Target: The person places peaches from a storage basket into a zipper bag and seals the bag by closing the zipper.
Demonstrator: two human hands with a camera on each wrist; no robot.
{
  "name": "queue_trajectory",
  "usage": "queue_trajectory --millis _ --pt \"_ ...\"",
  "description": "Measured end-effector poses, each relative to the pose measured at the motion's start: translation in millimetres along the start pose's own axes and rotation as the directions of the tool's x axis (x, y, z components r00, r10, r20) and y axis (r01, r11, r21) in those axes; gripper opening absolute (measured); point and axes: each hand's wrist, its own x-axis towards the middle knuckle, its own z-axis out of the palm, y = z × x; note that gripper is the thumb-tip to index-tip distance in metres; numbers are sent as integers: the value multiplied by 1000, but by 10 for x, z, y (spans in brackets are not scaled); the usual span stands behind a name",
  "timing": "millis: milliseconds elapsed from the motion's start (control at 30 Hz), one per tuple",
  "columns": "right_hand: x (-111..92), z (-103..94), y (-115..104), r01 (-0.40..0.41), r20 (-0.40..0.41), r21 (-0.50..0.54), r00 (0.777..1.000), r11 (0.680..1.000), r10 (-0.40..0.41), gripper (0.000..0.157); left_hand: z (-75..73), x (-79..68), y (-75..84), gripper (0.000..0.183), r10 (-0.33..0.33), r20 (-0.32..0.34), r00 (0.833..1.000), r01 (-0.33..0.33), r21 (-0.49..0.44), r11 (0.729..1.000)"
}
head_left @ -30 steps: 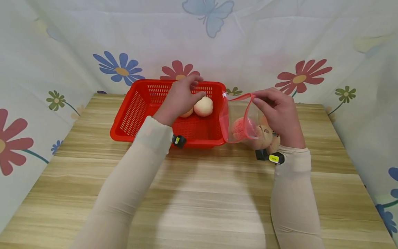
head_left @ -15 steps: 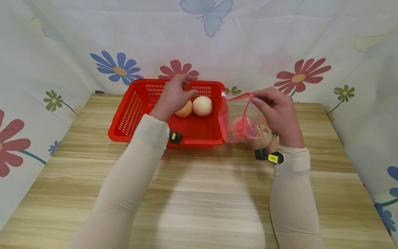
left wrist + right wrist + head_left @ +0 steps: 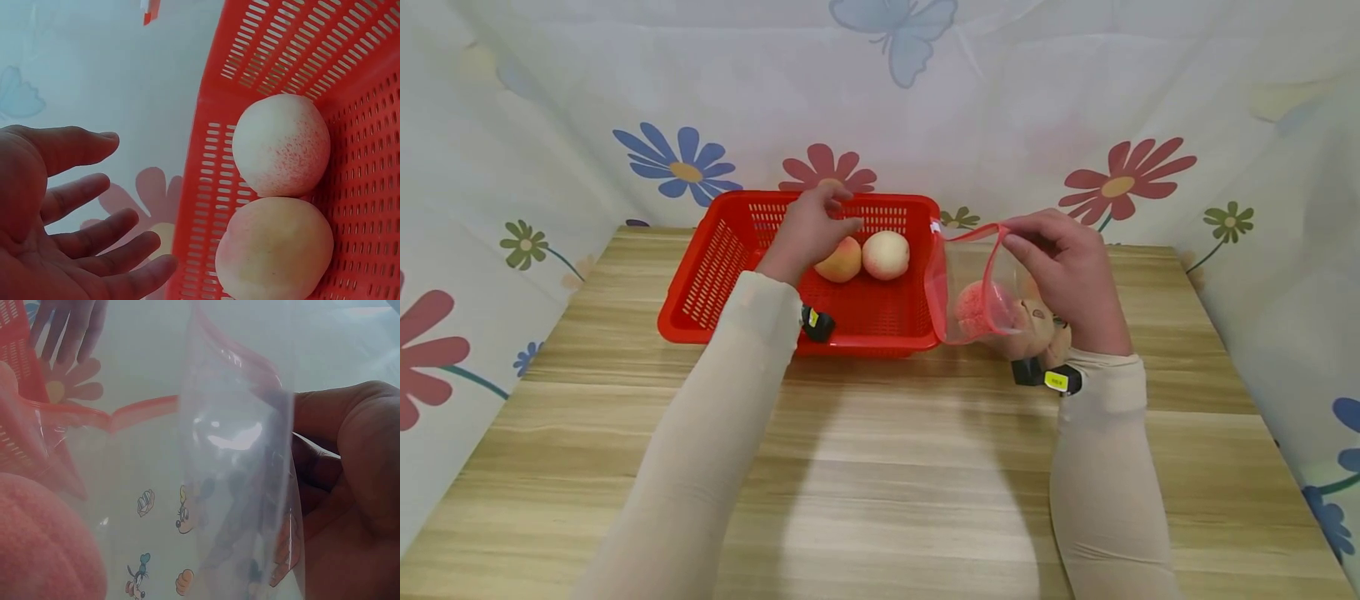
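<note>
a cream-and-pink round peach (image 3: 886, 255) and a yellow-orange round peach (image 3: 839, 261) are remaining in the red perforated plastic basket (image 3: 868, 342); one pink round peach (image 3: 974, 308) is already sitting inside the clear, red-edged plastic bag (image 3: 964, 260). from here i'm seeing the left hand (image 3: 807, 230) hovering, loosely spread, touching neither fruit, the right hand (image 3: 1066, 268) pinching the bag's rim.
</note>
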Motion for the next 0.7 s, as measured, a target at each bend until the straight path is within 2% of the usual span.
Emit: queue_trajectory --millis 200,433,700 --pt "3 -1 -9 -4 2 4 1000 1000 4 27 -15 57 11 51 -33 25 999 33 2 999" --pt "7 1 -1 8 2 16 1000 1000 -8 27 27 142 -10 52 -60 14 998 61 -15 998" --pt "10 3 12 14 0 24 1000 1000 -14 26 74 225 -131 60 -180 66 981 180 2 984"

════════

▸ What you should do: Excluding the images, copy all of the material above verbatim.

▸ Solution to this problem:
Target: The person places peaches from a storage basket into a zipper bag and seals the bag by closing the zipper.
Demonstrator: two human hands with a camera on each wrist; no robot.
{
  "name": "queue_trajectory",
  "usage": "queue_trajectory --millis _ --pt \"_ ...\"",
  "description": "Measured end-effector poses, each relative to the pose measured at the motion's start: translation in millimetres along the start pose's own axes and rotation as the directions of the tool's x axis (x, y, z components r00, r10, r20) and y axis (r01, r11, r21) in those axes; gripper opening absolute (measured); point and axes: each hand's wrist, its own x-axis towards the middle knuckle, its own z-axis out of the palm, y = z × x; note that gripper is the thumb-tip to index-tip distance in metres; numbers are sent as integers: the value multiplied by 1000, but by 10 for x, z, y (spans in brackets are not scaled); the usual span stands behind a name",
  "timing": "millis: milliseconds elapsed from the motion's start (control at 30 Hz), one per tuple",
  "columns": "right_hand: x (-111..92), z (-103..94), y (-115..104), r01 (-0.40..0.41), r20 (-0.40..0.41), r21 (-0.50..0.54), r00 (0.777..1.000), r11 (0.680..1.000), r10 (-0.40..0.41), gripper (0.000..0.157); left_hand: z (-75..73), x (-79..68), y (-75..84), gripper (0.000..0.183), r10 (-0.33..0.33), r20 (-0.32..0.34), r00 (0.833..1.000), r01 (-0.33..0.33), r21 (-0.49..0.44), r11 (0.729..1.000)"
}
head_left @ -30 steps: 
head_left @ -15 steps: 
left wrist + right wrist + head_left @ +0 steps: 
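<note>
a cream-and-pink round peach (image 3: 886, 255) and a yellow-orange round peach (image 3: 839, 261) are remaining in the red perforated plastic basket (image 3: 868, 342); one pink round peach (image 3: 974, 308) is already sitting inside the clear, red-edged plastic bag (image 3: 964, 260). from here i'm seeing the left hand (image 3: 807, 230) hovering, loosely spread, touching neither fruit, the right hand (image 3: 1066, 268) pinching the bag's rim.
</note>
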Motion for the next 0.7 s, as measured, a target at each bend until the straight path is within 2% of the usual span.
Emit: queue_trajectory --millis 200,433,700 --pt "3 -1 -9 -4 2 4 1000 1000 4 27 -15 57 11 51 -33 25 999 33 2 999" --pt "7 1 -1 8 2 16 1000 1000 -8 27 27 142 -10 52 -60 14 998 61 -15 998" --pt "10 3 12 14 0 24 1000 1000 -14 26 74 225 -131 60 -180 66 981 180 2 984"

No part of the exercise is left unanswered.